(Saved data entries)
○ ○ ○ ○ ○
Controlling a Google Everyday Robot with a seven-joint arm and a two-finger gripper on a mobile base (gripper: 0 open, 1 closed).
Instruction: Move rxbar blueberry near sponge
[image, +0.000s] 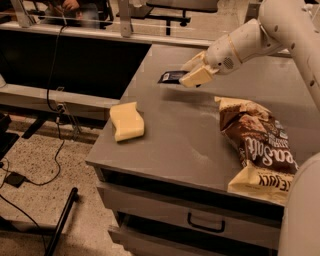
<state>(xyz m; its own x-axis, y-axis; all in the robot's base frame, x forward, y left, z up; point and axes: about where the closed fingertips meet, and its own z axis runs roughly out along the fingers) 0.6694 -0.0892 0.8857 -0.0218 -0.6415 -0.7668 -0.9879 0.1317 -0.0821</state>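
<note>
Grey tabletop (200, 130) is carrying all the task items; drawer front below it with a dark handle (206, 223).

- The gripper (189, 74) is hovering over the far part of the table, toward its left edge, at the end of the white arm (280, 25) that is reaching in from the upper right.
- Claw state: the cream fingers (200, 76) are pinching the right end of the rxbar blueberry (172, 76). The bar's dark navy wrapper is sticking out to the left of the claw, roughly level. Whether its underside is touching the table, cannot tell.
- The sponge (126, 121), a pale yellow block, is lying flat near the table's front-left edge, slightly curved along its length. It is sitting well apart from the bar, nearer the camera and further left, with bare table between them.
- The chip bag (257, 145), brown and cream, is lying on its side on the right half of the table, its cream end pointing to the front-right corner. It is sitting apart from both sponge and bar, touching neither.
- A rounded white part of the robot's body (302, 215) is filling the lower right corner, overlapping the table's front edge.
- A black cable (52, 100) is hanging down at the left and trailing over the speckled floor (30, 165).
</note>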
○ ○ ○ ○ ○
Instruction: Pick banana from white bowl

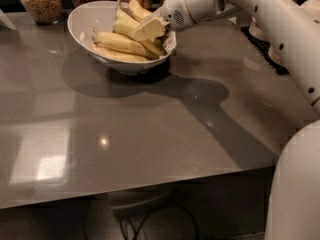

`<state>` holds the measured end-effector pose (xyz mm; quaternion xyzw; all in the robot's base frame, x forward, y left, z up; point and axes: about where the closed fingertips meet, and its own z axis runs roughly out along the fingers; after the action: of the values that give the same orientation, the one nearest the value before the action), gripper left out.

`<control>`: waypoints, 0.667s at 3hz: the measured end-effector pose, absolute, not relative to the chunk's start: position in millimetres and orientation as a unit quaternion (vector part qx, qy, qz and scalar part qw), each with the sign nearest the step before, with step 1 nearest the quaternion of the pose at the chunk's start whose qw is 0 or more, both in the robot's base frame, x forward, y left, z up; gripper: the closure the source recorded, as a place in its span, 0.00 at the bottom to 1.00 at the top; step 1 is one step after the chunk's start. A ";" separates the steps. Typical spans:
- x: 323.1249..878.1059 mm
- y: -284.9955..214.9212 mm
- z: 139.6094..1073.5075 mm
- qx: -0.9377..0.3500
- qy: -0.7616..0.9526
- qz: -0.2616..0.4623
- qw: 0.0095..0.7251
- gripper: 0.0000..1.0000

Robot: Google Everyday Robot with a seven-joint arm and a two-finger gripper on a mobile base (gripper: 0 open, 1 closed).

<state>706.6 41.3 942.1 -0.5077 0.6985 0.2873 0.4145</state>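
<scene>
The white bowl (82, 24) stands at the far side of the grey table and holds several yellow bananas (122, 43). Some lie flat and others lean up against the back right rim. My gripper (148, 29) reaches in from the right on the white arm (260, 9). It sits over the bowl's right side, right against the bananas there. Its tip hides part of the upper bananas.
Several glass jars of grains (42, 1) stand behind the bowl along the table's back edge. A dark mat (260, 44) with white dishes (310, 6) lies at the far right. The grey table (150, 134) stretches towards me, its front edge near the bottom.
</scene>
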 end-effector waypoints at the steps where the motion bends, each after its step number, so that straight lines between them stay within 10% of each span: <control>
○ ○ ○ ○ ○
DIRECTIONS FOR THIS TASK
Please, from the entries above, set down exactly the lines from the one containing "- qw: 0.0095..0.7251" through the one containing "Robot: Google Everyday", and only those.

EXERCISE RESPONSE
- qw: 0.0095..0.7251
- gripper: 0.0000..1.0000

Robot: Google Everyday Robot with a seven-joint arm and a two-finger gripper on a mobile base (gripper: 0 open, 1 closed).

The complete answer has been presented.